「開催都市はピョンチャン」――ロゲ会長の発表の瞬間、韓国の大招致団から大歓声があがった。3度目の挑戦で悲願を果たした喜びが炸裂した。IOC(国際オリンピック委員会)は6日、南アフリカ共和国のダーバンで総会を開き、2018年冬季五輪の開催地を韓国の平昌(江原道/カンウォンド)に決定した。IOC委員95人が投票、平昌は第1回投票で過半数を大きく上回る63票を獲得、独ミュンヘン(25票)、仏アヌシー(7票)に圧勝した。
韓国での五輪開催は1988年のソウル夏季五輪以来30年ぶり。アジアで冬季五輪が開催されるのは札幌(72年)、長野(98年)に続き3度目となる。
平昌招致団は今回、「新しい地平」のスローガンを掲げ、平昌開催がアジア地域での冬季スポーツの裾野を広げ、新たな市場開拓につながるとアピールした。この戦略に沿って、雪のない国の子どもを平昌に招待して冬のスポーツに親しむ機会を与える「ドリーム・プログラム」を展開、参加者はすでに900人を超えた。

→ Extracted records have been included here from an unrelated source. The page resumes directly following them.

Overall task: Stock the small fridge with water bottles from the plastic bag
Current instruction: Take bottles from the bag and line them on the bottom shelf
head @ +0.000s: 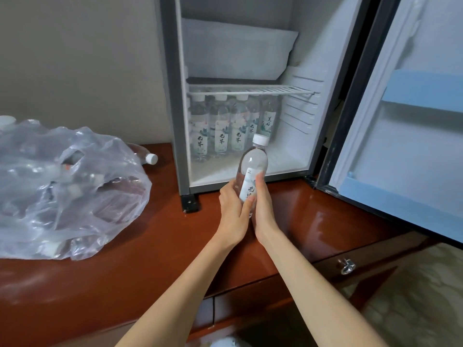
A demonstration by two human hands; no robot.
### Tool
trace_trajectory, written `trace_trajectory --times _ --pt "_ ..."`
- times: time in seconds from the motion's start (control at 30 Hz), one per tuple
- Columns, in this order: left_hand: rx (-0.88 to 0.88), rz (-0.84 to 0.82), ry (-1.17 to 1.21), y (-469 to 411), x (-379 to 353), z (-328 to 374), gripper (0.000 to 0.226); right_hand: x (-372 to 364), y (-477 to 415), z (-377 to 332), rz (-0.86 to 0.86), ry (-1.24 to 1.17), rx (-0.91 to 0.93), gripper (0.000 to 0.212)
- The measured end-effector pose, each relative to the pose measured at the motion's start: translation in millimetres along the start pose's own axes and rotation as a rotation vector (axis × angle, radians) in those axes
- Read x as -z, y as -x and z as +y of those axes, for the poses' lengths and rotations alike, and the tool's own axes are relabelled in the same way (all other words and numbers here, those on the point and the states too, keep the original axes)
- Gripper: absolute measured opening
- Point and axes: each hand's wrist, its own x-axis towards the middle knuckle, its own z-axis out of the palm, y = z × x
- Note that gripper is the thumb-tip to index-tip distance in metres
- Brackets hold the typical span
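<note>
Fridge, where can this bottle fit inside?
The fridge floor is bare between the standing bottles and the right wall, and in front of them. The back left, under the wire shelf, is crowded.

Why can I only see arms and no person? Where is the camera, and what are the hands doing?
The camera sits on the person's head and looks down, so you see only their two arms. The left hand and the right hand both hold one water bottle, nearly upright, in front of the open small fridge. Inside, under a wire shelf, a row of bottles already stands. The fridge stands on a brown wooden table. On the table to the left lies a clear plastic bag with more bottles in it.
</note>
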Motion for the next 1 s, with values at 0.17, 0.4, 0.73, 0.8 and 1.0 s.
trace_trajectory --times 0.17,0.4,0.73,0.8,1.0 --pt "-0.057 0.054 -0.043 -25 -29 -1 0.053 14 -31 0 0.131 0.002 0.112 0.064" --pt "-0.206 0.138 0.026 -58 -51 -9 0.048 30 -64 -8 0.177 0.107 0.341 0.059" --pt "-0.16 0.09 0.139 -99 -72 -20 0.062 50 -103 -16 0.14 0.254 0.468 0.029" --pt "-0.121 0.103 0.105 -104 -76 -23 0.063 54 -112 -14 0.104 0.309 0.465 0.035" --pt "-0.061 0.027 -0.12 -137 -70 -25 0.065 67 -142 -15 0.032 0.411 0.44 0.031"
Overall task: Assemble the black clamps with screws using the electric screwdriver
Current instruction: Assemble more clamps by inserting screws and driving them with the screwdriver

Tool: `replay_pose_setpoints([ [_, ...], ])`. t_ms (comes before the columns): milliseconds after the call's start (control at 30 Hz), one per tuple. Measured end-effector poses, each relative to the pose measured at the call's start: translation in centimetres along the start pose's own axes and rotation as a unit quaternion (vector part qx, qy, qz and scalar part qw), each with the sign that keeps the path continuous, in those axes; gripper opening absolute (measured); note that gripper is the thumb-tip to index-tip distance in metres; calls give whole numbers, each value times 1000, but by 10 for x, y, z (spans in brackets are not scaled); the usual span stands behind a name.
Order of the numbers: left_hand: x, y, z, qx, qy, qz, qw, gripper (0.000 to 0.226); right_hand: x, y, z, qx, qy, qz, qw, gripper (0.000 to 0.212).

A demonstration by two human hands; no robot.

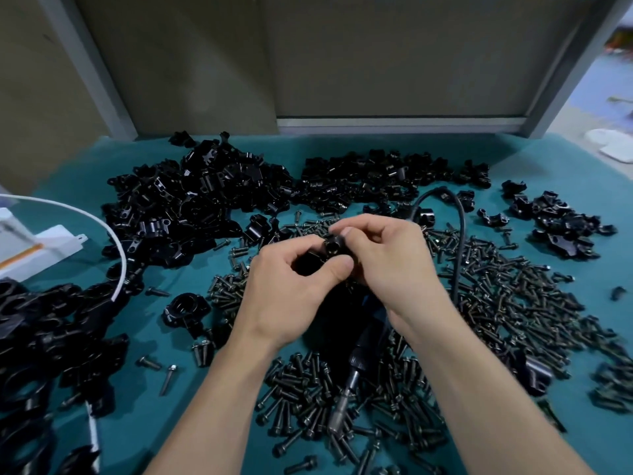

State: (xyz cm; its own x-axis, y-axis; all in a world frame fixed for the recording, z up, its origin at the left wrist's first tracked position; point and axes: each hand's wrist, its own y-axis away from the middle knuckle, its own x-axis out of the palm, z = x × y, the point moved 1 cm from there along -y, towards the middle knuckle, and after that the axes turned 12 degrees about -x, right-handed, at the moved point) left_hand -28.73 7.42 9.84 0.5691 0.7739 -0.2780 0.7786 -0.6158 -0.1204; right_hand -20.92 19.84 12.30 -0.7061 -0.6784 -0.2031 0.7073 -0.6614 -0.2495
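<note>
clamp (pixel 334 247) mostly hid., screwdriver (pixel 354 363) pt. covered

Your teal surface (pixel 191 279) carries black clamp piles (pixel 191 200) at left and rear, loose screws (pixel 507 303) spread centre to right, and the electric screwdriver (pixel 356 365) lying among them.

At centre we hold one black clamp (pixel 333 247), glossy, pinched between our left hand (pixel 291 289) and right hand (pixel 387 262). Loose clamps (pixel 191 200) heap from nine to one o'clock. Dark screws (pixel 496 289) spread from three to six. The electric screwdriver (pixel 359 359) lies at six, bit toward us.
</note>
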Motion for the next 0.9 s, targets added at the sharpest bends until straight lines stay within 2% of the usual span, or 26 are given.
replay_pose_setpoints([
  [67,0,-2,0,0,7,-4,1000,13,-1,2,0,-41,29,3,999,23],
  [133,-2,-3,0,0,17,-9,1000,10,-3,4,2,-54,11,39,998,20],
  [333,-4,3,-6,25,-46,-9,999,8,-6,7,4,-6,-148,85,985,19],
  [467,-7,5,-5,39,-98,-29,994,23,-6,9,3,-34,-159,89,983,23],
  [600,-4,7,-3,12,-108,5,994,56,-4,11,3,-61,-147,67,985,24],
  [767,-6,5,-5,-11,-69,5,998,58,-14,9,2,-55,-92,106,989,26],
  [900,-11,5,-4,-2,-107,16,994,70,-12,13,0,-50,-75,99,991,31],
])
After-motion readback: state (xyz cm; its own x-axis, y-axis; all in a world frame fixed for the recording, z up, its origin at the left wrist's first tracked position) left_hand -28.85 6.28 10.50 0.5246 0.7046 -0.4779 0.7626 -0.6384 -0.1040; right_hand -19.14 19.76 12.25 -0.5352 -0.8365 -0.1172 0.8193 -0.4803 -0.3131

広報大使を務めるフィギュア女王の金妍兒(キム・ヨナ)さんも、現地で南アフリカの青少年を集め、フィギュアのレッスンをするなど招致のための活動を展開。ミュンヘンのカタリーナ・ビットさんとの新旧女王のスター対決が平昌の知名度をあげる効果をもたらした。

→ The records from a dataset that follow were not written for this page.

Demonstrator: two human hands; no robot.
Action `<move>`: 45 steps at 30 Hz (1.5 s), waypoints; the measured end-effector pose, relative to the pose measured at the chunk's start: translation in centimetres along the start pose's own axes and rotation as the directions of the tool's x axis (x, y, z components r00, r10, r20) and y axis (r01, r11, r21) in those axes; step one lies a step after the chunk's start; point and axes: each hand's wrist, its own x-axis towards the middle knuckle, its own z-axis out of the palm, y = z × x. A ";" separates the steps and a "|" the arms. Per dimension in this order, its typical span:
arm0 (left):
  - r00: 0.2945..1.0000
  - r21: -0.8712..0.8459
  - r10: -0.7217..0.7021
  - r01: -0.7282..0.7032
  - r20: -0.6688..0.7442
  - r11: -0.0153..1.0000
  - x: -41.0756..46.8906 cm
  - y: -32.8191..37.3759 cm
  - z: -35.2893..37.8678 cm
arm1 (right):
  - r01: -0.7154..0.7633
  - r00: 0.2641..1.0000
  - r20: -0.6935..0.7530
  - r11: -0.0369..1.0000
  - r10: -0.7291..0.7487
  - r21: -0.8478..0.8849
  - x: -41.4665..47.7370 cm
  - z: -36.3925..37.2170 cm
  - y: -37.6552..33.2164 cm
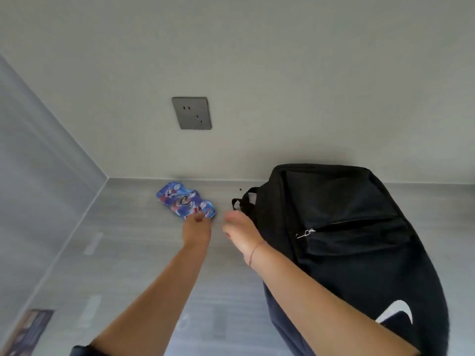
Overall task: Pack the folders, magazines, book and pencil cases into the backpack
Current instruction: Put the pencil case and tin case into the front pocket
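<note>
A blue pencil case (183, 200) with a cartoon print lies on the grey table near the back wall. My left hand (197, 228) reaches to its near right end and its fingers touch or pinch that edge. My right hand (240, 231) hovers just right of it, fingers loosely apart, holding nothing, next to the top handle of the black backpack (344, 240). The backpack stands on the right of the table, its front pocket zip with a silver pull facing me. The main opening is not visible.
The grey table (133, 253) meets a pale wall with a grey socket plate (191, 113). A side wall closes the left. A printed magazine or folder (28, 330) lies at the table's bottom left corner.
</note>
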 end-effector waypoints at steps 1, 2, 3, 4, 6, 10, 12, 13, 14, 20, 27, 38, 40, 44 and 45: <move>0.999 -0.058 -0.047 0.047 0.001 0.997 1.4 -0.8 -0.5 | -0.047 0.999 0.008 0.999 0.047 -0.018 1.6 0.8 0.2; 0.995 -0.111 -0.099 0.100 0.015 0.989 2.5 -1.3 -1.0 | -0.102 0.995 -0.001 0.995 0.102 0.013 3.2 1.4 0.3; 0.989 -0.142 -0.148 0.150 0.022 0.978 4.2 -1.9 -1.7 | -0.170 0.985 -0.009 0.981 0.171 0.089 5.1 2.4 0.6; 0.983 -0.159 -0.180 0.182 0.027 0.970 5.5 -2.4 -2.2 | -0.237 0.970 -0.011 0.952 0.244 0.192 6.5 3.1 0.6; 0.981 -0.158 -0.195 0.193 -0.001 0.968 7.7 -3.2 -2.9 | -0.339 0.930 -0.003 0.863 0.367 0.375 9.0 3.7 1.5; 0.997 0.019 -0.029 0.031 -0.071 0.999 13.7 -4.6 -4.7 | -0.415 0.890 -0.002 0.813 0.455 0.409 11.8 5.3 2.3; 0.997 0.063 0.037 -0.033 -0.066 0.997 17.0 -4.9 -5.3 | -0.441 0.875 -0.005 0.799 0.485 0.408 12.6 6.0 3.0; 0.996 0.098 0.059 -0.053 -0.064 0.994 18.1 -4.6 -5.7 | -0.449 0.870 -0.004 0.795 0.493 0.407 12.9 6.2 3.3; 0.995 0.155 0.082 -0.071 -0.064 0.985 19.1 -4.0 -5.9 | -0.448 0.869 -0.004 0.792 0.494 0.414 13.3 6.4 3.6; 1.000 0.073 0.018 -0.020 0.024 0.997 23.5 -3.4 -5.3 | -0.426 0.877 0.035 0.742 0.479 0.517 14.1 6.2 3.9; 0.999 0.170 -0.027 0.023 0.021 0.985 21.6 -2.9 -5.3 | -0.306 0.922 -0.008 0.745 0.386 0.592 13.2 6.0 3.9; 0.979 -0.397 0.152 -0.085 0.139 0.914 0.5 6.2 -4.6 | 0.154 0.979 -0.199 0.798 -0.043 0.582 2.5 -5.8 -1.5; 0.946 -0.443 0.228 -0.106 0.232 0.890 -4.1 8.0 -1.9 | 0.230 0.959 -0.279 0.723 -0.053 0.651 -0.2 -9.5 -1.2; 0.839 -0.161 0.282 -0.233 0.465 0.959 -11.0 8.8 3.9 | 0.293 0.923 -0.383 0.707 -0.033 0.643 -4.9 -14.8 0.8; 0.812 -0.034 0.300 -0.327 0.502 0.944 -12.0 8.8 5.2 | 0.284 0.911 -0.413 0.733 -0.004 0.619 -6.0 -15.9 1.3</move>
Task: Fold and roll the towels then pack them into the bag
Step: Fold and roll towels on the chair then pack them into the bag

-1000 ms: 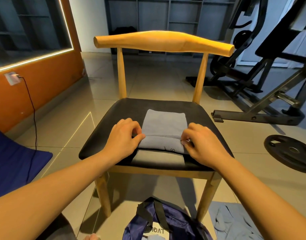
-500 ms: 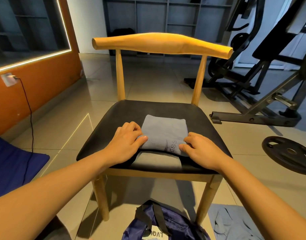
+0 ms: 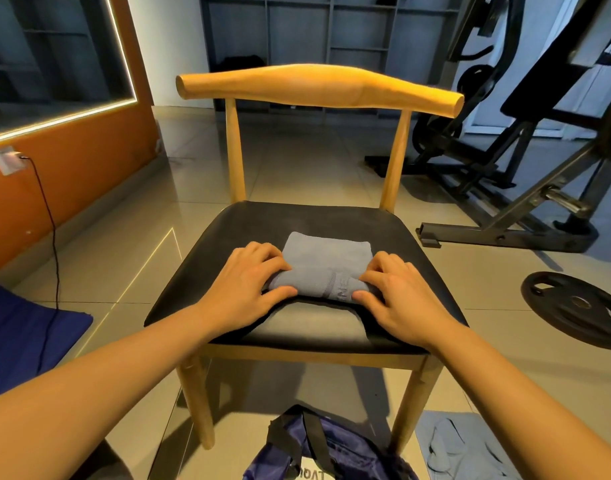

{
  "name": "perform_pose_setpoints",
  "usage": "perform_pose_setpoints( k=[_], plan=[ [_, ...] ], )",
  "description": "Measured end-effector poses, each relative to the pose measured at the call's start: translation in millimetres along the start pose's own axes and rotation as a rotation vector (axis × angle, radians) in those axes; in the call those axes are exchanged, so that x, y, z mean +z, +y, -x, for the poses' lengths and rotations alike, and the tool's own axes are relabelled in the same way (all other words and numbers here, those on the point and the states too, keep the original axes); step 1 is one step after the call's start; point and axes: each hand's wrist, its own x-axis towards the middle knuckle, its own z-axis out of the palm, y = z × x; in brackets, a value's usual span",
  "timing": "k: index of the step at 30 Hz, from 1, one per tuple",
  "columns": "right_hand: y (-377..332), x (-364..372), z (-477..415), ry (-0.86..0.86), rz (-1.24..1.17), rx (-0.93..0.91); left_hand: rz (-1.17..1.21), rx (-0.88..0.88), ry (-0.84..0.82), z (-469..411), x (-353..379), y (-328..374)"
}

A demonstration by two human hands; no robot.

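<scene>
A grey-blue towel (image 3: 326, 263) lies folded on the black seat of a wooden chair (image 3: 397, 233), its near end rolled into a thick tube. My left hand (image 3: 248, 282) grips the roll's left end, thumb under it and fingers curled over the top. My right hand (image 3: 397, 292) grips the right end the same way. A dark blue bag (image 3: 335, 452) with black straps lies open on the floor under the chair's front edge. More grey-blue towels (image 3: 460, 448) lie crumpled on the floor at the lower right.
The chair's curved wooden backrest (image 3: 318, 86) stands behind the seat. A black weight plate (image 3: 577, 304) lies on the tiles to the right, with gym machines (image 3: 511, 161) behind it. A blue mat (image 3: 27, 341) and an orange wall with a cable sit left.
Both hands have rolled the towel's near end further away from me, so the roll is thicker and less flat towel shows beyond it.
</scene>
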Motion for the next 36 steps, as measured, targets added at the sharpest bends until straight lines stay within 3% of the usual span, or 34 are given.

感動を呼んだのはトリノ五輪フリースタイルスキー・男子モーグル銅メダルの韓国系米国人のトビー・ドーソンさんのプレゼン。幼少期に孤児になり、米国人の養子になった自身の過去を振り返り、「欧州、北米にはある環境が私の母国にはなかった。平昌の掲げる新しい地平のゴールは明快」と述べ、将来を担う若い世代にチャンスを与えてほしいと訴えた。
平昌開催は、新たなスポーツ市場を開拓するIOCにとっても最良の選択となった。
今回の圧倒的な票差について消息筋は、「46人のIOC委員がいる欧州票を相当切り崩したのは間違いない。最近のパリでのK-POPの大反響、韓国人5人が上位入賞したチャイコフスキーコンクールの席巻、さらにEU(欧州連合)とのFTA(自由貿易協定)発効で韓国商品にも関心が高まっている。全体的に韓国のイメージアップが平昌開催を後押した」と分析した。平昌の競技会場や宿泊施設、交通網などのインフラも高い評価を受けた。すべての競技会場を30分で移動できるようにし、冬季五輪史上最もコンパクトとアピール。13会場のうち、スキーのジャンプ台など7会場はすでに完成している。

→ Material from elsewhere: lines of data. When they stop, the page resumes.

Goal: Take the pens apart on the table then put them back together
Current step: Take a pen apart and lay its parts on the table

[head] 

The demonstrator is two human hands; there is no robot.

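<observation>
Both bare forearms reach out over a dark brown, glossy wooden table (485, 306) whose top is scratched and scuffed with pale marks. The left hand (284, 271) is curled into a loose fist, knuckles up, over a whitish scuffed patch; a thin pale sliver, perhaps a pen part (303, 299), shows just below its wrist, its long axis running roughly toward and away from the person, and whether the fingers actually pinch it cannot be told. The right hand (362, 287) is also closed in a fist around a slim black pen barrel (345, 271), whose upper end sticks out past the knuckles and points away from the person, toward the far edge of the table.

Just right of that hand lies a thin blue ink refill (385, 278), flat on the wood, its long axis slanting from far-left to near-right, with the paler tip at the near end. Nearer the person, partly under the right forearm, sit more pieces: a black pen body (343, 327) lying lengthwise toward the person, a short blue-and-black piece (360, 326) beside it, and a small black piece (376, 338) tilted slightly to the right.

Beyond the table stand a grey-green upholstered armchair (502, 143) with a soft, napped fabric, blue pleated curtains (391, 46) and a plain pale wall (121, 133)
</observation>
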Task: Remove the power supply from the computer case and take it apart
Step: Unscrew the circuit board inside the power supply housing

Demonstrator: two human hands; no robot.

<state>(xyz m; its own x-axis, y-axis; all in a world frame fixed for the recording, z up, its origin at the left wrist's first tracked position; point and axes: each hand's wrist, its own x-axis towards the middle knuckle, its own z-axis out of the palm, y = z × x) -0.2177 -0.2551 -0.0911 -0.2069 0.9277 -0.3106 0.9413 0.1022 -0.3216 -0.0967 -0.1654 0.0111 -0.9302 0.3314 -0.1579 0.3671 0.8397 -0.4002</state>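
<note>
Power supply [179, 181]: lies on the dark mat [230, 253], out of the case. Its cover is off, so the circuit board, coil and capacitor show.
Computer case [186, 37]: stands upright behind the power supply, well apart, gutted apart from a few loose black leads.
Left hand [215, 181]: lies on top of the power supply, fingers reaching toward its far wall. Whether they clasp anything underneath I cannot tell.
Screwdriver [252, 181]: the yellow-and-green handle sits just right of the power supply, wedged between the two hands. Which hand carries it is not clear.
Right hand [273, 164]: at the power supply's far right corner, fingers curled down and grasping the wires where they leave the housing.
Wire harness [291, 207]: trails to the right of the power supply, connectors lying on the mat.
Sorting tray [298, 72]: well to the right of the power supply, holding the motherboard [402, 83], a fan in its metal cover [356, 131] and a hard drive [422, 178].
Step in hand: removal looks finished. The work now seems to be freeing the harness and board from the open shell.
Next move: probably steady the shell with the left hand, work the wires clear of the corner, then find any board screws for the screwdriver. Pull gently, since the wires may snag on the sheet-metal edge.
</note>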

宿泊施設は2万5000室以上を準備。スキー会場となる竜平(ヨンピョン)リゾートには6000室分のホテルを新設した。ソウルからKTX(韓国高速鉄道)で50分でいけるように計画している。
平昌冬季五輪開催日は2018年2月9~25日の予定。アジア冬季スポーツの拠点をめざす平昌が新たな冬季五輪の歴史をつくるはずと期待が膨らんでいる。
◆平昌とは 平昌は東北部に位置する人口4万5000人の町。韓国有数のリゾート地で、冬のソナタの撮影地として話題を呼んだ。99年の冬季アジア大会開催の実績がある。